Nos compadecemos de Jimmy en particular, ya que trata en vano de ser aceptado por la corriente principal corporativa. Pero su pasado como estafador de poca monta hace imposible esta transición. Por mucho que Jimmy intente apaciguar al establecimiento y a su hermano, Chuck (un formidable Michael McKean), nunca podrá deshacerse de su reputación como “Slippin’ Jimmy”.
Para Berman, aquí es donde sobresale Better Call Saul, al mostrarnos la hipocresía del sistema judicial estadounidense, donde “incluso los abogados que defienden este sistema realmente no creen en las segundas oportunidades”.

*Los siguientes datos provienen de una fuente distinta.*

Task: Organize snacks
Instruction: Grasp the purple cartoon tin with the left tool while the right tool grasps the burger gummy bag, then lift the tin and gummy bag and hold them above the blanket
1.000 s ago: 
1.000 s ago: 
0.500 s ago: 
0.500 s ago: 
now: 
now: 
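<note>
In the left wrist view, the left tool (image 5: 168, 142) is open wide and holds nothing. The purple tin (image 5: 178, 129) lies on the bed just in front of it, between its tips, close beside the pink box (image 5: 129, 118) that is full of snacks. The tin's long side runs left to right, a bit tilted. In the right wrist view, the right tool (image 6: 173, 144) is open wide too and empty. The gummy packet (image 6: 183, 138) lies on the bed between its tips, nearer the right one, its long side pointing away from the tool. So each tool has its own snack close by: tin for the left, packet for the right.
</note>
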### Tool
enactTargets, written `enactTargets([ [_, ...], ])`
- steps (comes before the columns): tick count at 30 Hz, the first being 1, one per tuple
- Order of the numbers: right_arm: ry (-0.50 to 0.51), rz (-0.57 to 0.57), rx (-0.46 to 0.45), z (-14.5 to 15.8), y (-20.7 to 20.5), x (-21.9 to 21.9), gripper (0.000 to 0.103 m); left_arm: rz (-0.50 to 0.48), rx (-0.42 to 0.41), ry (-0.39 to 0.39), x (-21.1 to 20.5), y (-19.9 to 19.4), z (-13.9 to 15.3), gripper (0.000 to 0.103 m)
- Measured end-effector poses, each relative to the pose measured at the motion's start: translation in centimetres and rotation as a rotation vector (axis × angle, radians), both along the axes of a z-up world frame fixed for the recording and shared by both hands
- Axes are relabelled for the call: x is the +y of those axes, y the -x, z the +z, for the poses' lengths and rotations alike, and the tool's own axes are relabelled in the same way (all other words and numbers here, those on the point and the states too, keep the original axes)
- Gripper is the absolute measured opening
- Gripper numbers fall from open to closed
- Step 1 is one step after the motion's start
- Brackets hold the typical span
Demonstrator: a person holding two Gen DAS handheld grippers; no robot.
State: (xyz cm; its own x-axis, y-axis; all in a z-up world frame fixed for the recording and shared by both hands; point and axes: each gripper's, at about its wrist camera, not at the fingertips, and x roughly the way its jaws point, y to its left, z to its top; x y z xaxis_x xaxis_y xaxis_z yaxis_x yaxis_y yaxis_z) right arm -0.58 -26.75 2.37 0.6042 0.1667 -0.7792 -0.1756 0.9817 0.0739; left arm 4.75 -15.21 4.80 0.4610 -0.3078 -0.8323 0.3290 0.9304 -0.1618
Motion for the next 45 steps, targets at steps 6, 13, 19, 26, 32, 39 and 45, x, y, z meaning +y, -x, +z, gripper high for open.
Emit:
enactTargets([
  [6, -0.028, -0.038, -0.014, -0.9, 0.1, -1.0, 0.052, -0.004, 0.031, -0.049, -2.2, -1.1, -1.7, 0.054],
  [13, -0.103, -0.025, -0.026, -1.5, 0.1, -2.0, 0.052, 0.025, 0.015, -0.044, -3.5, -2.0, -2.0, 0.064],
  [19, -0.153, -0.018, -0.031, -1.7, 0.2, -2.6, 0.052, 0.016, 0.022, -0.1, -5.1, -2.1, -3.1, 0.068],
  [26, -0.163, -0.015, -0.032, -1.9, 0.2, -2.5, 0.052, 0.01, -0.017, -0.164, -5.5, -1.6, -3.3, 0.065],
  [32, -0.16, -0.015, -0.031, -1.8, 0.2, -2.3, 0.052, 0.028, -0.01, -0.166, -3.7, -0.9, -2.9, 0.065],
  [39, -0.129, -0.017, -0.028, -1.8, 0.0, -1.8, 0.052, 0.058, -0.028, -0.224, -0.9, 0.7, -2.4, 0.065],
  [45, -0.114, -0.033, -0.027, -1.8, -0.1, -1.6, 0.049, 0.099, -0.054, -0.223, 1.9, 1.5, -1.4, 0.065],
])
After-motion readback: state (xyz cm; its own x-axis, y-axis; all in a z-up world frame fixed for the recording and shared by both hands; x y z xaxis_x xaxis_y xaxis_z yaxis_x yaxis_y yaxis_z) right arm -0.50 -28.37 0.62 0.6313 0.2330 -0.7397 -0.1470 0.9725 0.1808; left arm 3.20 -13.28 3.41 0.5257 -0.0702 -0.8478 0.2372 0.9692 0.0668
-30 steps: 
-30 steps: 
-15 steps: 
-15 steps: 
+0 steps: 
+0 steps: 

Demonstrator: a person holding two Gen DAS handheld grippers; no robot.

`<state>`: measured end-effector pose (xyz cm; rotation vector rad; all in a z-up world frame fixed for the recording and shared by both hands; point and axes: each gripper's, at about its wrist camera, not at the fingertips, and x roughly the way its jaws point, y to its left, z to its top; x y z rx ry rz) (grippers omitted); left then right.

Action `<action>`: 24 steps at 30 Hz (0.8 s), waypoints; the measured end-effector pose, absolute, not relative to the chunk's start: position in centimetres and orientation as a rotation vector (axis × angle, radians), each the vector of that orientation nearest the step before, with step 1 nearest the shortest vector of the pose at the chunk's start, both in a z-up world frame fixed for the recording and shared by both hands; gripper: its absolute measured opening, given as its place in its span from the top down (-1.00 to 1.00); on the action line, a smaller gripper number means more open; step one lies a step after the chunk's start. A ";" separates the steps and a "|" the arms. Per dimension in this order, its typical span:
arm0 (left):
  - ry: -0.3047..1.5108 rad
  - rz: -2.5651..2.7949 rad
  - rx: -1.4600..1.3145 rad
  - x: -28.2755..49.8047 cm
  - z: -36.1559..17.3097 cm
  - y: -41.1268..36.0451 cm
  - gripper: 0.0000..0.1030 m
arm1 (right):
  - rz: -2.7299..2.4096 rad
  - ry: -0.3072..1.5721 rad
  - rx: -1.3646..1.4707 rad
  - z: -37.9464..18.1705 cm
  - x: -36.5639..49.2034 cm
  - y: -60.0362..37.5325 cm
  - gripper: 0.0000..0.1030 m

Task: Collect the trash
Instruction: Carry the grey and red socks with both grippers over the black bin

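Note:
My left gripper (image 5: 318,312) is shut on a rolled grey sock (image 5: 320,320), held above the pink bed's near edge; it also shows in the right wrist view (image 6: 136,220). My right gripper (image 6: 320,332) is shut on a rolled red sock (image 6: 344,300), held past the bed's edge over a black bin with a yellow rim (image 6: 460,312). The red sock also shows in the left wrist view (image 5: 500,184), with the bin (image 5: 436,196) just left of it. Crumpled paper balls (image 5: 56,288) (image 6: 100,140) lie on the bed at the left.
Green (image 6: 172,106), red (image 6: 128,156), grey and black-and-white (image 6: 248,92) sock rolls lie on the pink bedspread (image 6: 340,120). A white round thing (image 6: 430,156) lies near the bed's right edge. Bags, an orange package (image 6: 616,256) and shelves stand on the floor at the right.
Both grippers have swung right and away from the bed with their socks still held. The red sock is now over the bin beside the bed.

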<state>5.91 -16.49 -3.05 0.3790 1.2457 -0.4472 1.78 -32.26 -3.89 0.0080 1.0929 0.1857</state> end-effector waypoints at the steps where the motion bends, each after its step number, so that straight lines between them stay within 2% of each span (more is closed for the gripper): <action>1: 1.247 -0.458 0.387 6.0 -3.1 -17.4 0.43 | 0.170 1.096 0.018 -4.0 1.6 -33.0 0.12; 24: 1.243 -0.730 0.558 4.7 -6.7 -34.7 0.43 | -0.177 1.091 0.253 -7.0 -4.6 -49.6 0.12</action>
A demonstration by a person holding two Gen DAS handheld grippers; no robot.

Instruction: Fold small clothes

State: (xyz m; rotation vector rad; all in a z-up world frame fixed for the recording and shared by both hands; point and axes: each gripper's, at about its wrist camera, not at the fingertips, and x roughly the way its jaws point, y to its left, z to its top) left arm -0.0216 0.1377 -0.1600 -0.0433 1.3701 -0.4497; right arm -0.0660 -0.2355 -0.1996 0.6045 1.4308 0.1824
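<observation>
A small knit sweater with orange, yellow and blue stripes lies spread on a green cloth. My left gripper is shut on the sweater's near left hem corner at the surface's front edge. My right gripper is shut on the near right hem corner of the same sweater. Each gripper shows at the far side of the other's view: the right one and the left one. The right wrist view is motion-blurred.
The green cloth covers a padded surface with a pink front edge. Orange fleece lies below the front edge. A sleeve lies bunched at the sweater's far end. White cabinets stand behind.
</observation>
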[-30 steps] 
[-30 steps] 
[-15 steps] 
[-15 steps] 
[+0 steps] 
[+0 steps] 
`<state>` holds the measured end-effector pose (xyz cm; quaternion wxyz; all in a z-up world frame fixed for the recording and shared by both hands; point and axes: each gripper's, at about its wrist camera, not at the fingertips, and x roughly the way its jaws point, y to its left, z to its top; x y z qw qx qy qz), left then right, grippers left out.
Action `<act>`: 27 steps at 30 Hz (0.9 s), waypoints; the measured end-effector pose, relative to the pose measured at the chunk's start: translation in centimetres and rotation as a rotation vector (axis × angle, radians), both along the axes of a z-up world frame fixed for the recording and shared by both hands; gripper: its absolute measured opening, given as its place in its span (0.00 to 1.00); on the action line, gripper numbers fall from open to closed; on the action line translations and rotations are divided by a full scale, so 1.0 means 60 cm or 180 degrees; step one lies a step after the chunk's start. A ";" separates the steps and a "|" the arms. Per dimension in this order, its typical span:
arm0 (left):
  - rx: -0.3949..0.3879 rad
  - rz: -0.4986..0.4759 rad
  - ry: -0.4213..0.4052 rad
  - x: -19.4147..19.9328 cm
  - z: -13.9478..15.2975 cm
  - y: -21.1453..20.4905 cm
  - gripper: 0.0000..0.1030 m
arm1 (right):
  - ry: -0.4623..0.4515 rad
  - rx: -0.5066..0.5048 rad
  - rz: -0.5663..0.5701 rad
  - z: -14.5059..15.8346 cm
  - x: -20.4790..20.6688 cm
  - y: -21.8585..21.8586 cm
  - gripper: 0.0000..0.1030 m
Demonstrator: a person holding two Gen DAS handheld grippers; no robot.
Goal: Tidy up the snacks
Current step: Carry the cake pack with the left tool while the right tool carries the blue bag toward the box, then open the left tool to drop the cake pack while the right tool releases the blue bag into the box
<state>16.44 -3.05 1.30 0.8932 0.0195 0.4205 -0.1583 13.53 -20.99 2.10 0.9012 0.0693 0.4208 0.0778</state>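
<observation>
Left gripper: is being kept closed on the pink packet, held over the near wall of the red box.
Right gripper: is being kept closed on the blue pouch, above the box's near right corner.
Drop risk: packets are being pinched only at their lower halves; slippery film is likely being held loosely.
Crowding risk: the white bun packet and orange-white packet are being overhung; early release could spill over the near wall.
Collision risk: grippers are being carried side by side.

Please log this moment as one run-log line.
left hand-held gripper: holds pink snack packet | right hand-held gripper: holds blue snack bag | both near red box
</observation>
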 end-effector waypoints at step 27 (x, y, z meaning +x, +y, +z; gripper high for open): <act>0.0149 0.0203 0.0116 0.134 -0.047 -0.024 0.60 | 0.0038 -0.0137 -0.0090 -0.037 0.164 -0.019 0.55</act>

Jimmy y sus clientes, dice, son excluidos de las instituciones a las que se han ganado el derecho de volver a ingresar, por lo que hacen lo que sea necesario para sobrevivir fuera de esas instituciones.
Ante estas condiciones insostenibles, Jimmy se adentra cada vez más en el mundo de la estafa, abandonando poco a poco su idealismo y cumpliendo un destino que otros —instituciones, colegas, su hermano— han escrito para él.
Esto es lo que hace que la lenta transformación de Jimmy en Saul Goodman sea tan desesperante y, sin embargo, tan identificable. Incapaz de ser él mismo y, sin embargo, incapaz de hacer un cambio real siguiendo las reglas, el mundo corporativo carcome su determinación hasta que no queda nada más que la emoción de la estafa.
Como señaló el propio Odenkirk: Creo que uno de los temas de Better Call Saul es que el cambio real y fundamental de una persona es impulsado por algunas fuerzas bastante duras y poderosas. Realmente tienes que triturar la psique de una persona para lograr que cambie fundamentalmente.
Al igual que sus predecesores, Better Call Saul combina imágenes potentes y cinematográficas con una narración metódica para brindar al público un retrato complejo del mundo de sombras de la tierra de las oportunidades.
A medida que llega a su fin, también lo hace la edad de oro de la televisión. En la era del streaming, parece que estamos perdiendo la paciencia con este tipo de narraciones, con programas que constantemente se superan entre sí por su valor impactante, desde The Witcher hasta los dramas de ascenso y caída Super Pumped y WeCrashed.
Como explica Taylor Antrim de Vogue: “Saul no se parece a nada más en la televisión“.
El escribe que su meticuloso aspecto descuidado inspira nostalgia por una era televisiva un poco menos sobrecalentada, cuando los programas no tenían que empujar, competir y gritar “¡mírame!” para llamar la atención.
El universo que crearon Gilligan y Gould no lo olvidaremos, su partida marca el final de una gran era de la televisión.